Колоухий с минуту пристально рассматривал меня, потом сказал:

– Я думал, ты у нас первый, а ты – моя пятка… Понял?..

– Понял.

– То-то вот и дело. Я тебе больше ничего не скажу.

– Не хуже этого, робятушки, в глаза мне мечет, – заелозил по лавке Астатуй. – Как же, бат, ты этак, дядюня, – Данилу за упокой, а начальника шкворнем? И князя, мол, того, к примеру взять, изобидел… А меня четыре раз пороли! – завизжал он, вскакивая с места. – Тебя еще не били? Жену твою спать с чужим не клали?.. Кутенок!.. Слобода в золотом венце!.. Ах ты, грамотей безмозглый!.. Мой дедушка Демьян в Сибири сгнил, а ты – слобода!.. Сестра Луша в проруби, а ты – слобода!.. Пащенок!..

– Все вы на меня набросились, – отталкивая от себя Астатуя, сказал я, – укорять легко!..

– Ага, друг любезный! – вскочил Дениска. – Прижимаешь хвост-то?.. Жену твою с чужим спать клали?.. «Укорять легко!..» А сам охаверничаешь – это можно?.. «Слобода в золотом венце»? Дур-рак!..

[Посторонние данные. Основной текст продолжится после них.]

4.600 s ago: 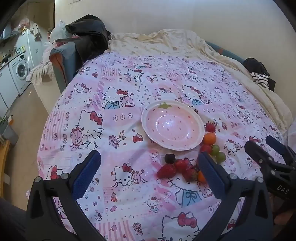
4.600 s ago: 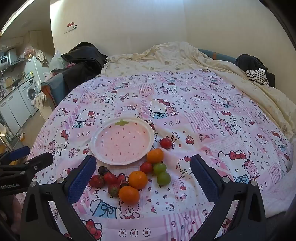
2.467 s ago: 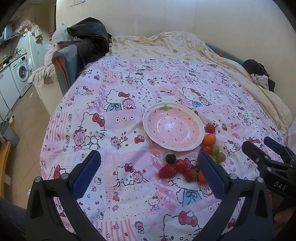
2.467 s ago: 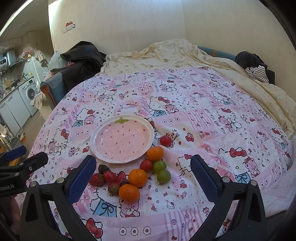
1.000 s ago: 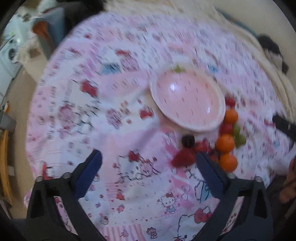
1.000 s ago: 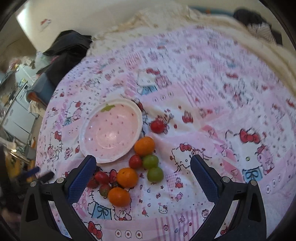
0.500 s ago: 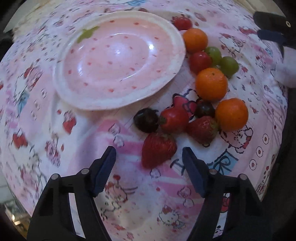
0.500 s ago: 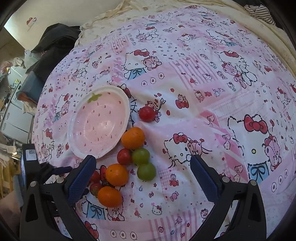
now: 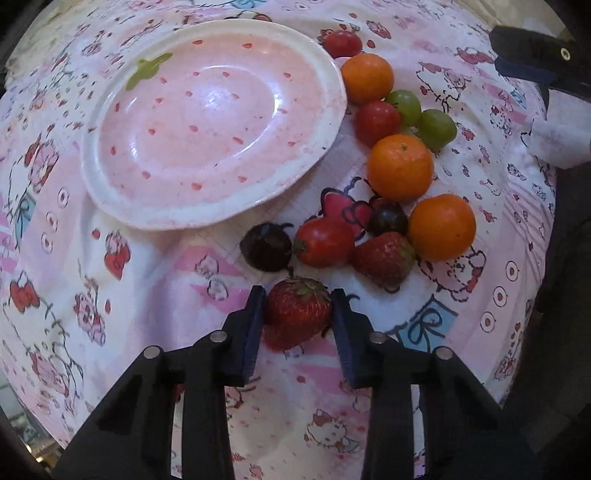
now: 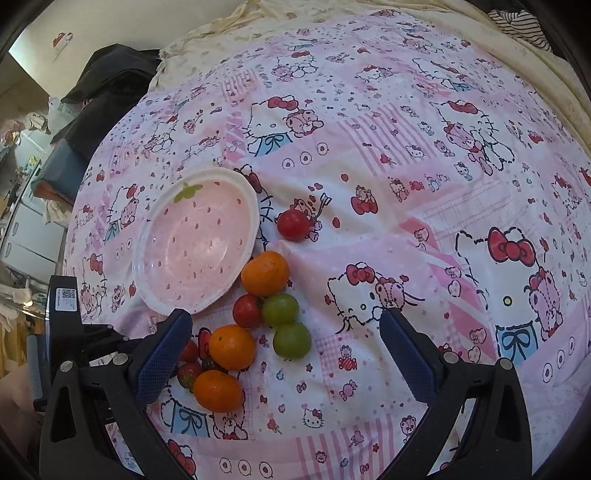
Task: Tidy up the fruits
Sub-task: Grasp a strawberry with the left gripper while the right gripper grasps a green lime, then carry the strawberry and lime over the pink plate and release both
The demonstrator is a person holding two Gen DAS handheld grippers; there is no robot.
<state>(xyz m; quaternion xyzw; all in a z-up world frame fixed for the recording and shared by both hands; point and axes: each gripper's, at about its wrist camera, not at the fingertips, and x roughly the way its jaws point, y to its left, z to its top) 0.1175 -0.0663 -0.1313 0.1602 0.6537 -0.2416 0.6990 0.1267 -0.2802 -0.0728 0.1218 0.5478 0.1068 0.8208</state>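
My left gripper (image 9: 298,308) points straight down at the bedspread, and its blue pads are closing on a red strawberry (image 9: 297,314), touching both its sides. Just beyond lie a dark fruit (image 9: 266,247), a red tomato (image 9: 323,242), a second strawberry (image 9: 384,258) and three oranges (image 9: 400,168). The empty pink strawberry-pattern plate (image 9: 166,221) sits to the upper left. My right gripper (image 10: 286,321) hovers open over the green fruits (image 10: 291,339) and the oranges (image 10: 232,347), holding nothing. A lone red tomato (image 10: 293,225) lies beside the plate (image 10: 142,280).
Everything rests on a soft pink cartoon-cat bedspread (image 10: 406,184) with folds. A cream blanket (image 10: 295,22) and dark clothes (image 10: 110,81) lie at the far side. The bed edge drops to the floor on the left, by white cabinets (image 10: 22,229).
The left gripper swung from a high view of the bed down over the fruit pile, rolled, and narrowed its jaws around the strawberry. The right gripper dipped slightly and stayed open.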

– Экось, сколько крику-то! Здоровы были!.. – В дверях Лопатин. – Ну, как тут у вас дела, соколики?

– Расскажи сначала про свои.

 

– Да что ж у нас… У нас будто ничего…

Я вглядываюсь в лицо Лопатина. Веки у него опухли, словно он много плакал, белки глаз подернулись кровяными жилками, через два-три слова он облизывает сухие ярко-красные губы, хрустит пальцами.

– Разобрали худобишку… Поделили промежду своими… Да-да! Ничего не сделаешь!.. Вы что-то не все тут?.. Петрушки-шахтера не видать… Он жив-здоров?

– А черта ль ему сделается, – у себя в избе играет о кутятами! Двух кутят принес из Осташкова… – осклабился Дениска.

– Кутят? – обернулся к нему Илья Микитич. – Это чей же дипломатик-то на тебе, откуда? Да-да!.. Рано нарядился!.. Овчишек, коровенок развели… Сейчас придут от нас еще два человека… Глуп народишко: сожгли занапрасно постройки… Ничего не сделаешь – сильно раззло-бились!.. Удержу никакого нет… Ну, так как же? Надо бы собрать?.. Сходи, малец, за шахтером!.. Тетушка, не рука тебе сидеть с нами, – обратился он к матери. – И ты, Настасьюшка… Когда будем насчет книжечек, милости просим.

Братство собралось быстро. Молча входили в избу; не снимая шапок, не здороваясь, садились по углам, глядели друг на друга исподлобья. Не то стали бояться друг друга, не то каждый думал, что прошла пора ненужных слов, бесплодных споров.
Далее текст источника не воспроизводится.